Il y a lieu de souligner, par ailleurs, qu'une entreprise comme l'EPCA Khroub promise à une cessation d'activité, en raison de la décision de son conseil d'administration de confier le ramassage des ordures ménagères à des prestataires privés, a très vite démenti l'idée que la privatisation ou l'affectation d'activités à des prestataires privés alliait automatiquement le rapport qualité/prix.
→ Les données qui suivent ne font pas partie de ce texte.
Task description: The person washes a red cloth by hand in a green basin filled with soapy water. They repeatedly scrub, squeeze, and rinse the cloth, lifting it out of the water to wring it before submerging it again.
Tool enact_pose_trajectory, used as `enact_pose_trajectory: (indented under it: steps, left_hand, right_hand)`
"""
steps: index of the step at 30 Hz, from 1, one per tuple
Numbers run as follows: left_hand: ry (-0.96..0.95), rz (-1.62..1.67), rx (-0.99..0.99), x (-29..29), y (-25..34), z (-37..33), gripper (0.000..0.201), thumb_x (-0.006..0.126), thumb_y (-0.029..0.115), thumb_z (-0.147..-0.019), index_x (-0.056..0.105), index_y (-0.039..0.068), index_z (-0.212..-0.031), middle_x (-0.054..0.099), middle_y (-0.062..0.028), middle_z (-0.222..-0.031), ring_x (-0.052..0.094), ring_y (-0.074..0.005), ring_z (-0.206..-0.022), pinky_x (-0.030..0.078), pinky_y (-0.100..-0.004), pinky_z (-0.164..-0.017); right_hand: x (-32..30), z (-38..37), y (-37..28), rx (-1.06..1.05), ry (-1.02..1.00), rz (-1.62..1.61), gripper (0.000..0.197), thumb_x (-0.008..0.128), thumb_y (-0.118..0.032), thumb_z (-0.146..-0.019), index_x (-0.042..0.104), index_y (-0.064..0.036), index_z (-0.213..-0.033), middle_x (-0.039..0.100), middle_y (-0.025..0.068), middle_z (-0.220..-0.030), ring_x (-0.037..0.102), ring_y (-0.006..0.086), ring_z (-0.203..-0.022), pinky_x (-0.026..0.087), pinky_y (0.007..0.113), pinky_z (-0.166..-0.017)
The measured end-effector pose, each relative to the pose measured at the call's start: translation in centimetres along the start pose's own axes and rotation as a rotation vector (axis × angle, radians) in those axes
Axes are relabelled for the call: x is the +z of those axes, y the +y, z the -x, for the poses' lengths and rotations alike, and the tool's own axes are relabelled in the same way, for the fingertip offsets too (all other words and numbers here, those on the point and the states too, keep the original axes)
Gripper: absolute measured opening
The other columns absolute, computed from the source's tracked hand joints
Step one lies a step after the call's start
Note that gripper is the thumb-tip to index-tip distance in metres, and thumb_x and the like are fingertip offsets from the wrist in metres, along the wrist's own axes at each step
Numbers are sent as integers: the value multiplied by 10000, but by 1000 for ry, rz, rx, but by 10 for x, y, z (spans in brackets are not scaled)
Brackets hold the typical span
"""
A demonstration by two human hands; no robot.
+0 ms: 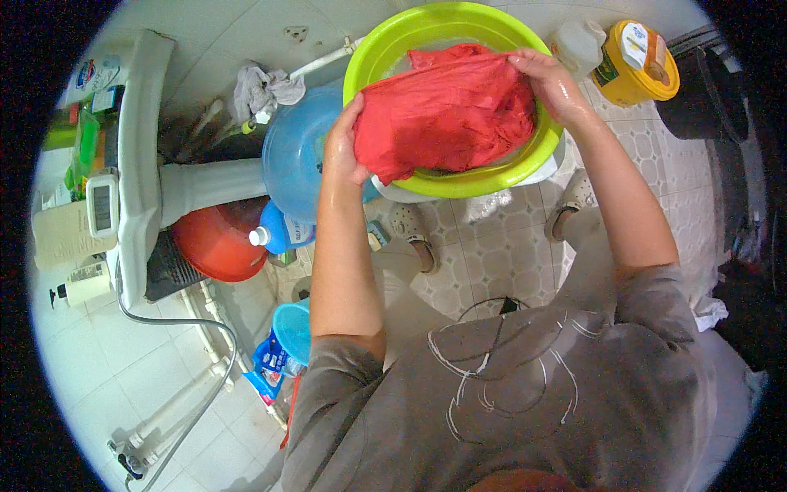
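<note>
A wet red cloth (447, 111), perhaps a garment, is stretched between my two hands over a lime-green basin (492, 182). My left hand (346, 143) grips its left edge, thumb on top. At the far right corner my right hand (551, 82) pinches the cloth's upper edge. Darker, soaked patches show along the lower left of the fabric. More red cloth hangs down into the basin behind it, where some water shows near the back rim. The basin rests on a white support that is mostly hidden under it.
Left of the basin stand a translucent blue tub (287, 135), a red basin (217, 242), a blue bottle (283, 230) and a white pedestal sink (139, 164). A yellow bucket (623, 78) and a translucent jug (576, 45) are at the far right. Tiled floor (484, 262) lies between my feet.
</note>
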State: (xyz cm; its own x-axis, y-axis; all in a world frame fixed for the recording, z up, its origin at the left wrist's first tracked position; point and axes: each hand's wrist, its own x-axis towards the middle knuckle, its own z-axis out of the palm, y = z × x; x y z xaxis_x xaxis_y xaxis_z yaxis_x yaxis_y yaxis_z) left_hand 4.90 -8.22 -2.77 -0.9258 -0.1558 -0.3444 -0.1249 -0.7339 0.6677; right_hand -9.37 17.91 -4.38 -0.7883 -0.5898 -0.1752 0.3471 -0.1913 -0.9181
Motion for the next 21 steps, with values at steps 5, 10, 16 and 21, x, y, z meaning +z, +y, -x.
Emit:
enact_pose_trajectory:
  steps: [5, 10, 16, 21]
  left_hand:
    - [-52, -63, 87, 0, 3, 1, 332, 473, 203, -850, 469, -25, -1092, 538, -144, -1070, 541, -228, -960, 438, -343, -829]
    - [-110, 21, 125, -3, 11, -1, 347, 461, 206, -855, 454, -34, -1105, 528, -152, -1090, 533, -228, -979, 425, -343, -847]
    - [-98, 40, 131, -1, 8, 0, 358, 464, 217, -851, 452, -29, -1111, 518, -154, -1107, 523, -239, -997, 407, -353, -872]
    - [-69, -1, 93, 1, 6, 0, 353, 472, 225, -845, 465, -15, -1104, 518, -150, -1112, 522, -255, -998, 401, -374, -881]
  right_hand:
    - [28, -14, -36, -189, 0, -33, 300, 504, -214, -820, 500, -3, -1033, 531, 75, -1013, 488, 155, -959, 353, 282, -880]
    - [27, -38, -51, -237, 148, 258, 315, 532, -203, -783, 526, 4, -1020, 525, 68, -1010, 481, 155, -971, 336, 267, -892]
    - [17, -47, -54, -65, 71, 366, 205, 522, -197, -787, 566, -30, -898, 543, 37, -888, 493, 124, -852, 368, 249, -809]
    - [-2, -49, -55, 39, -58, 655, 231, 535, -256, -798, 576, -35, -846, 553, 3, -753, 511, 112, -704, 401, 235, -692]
Lesdits prestataires n'ont pas été à la hauteur, d'une part en raison de moyens limités et d'autre part parce que leur main- d'œuvre était bien loin d'avoir l'expérience et le professionnalisme des agents de la commune. De grève en grève, avec la mobilisation d'une partie des élus, l'implication effective de l'union locale UGTA mais aussi un rapport de la sûreté de daïra favorable aux travailleurs de l'EPCA, le conseil d'administration faisait marche arrière et l'entreprise dont il évoquait le gros endettement pour justifier son démantèlement, a, aujourd'hui, épongé toutes les dettes, encaissé ses créances et permis de garder l'ensemble des postes d'emploi.Une particularité dans la wilaya de Constantine : aucun essai de privatisation d'une entreprise publique ; mais ladite non privatisation du secteur public, ou de ce qui en restait, avait pour pendant le quasi démantèlement des secteurs de production précédemment évoqués. Ce qui, si le bilan était fait, serait alors pire qu'une privatisation qui aurait permis, même a minima, de garder un tant soit peu l'emploi.Pour l'anecdote, il y a lieu de rappeler que, depuis la disparition de ses fleurons industriels, la wilaya de Constantine s'est, comme par miracle, découvert une vocation agricole. Ce sont, du moins, les responsables locaux qui le disent.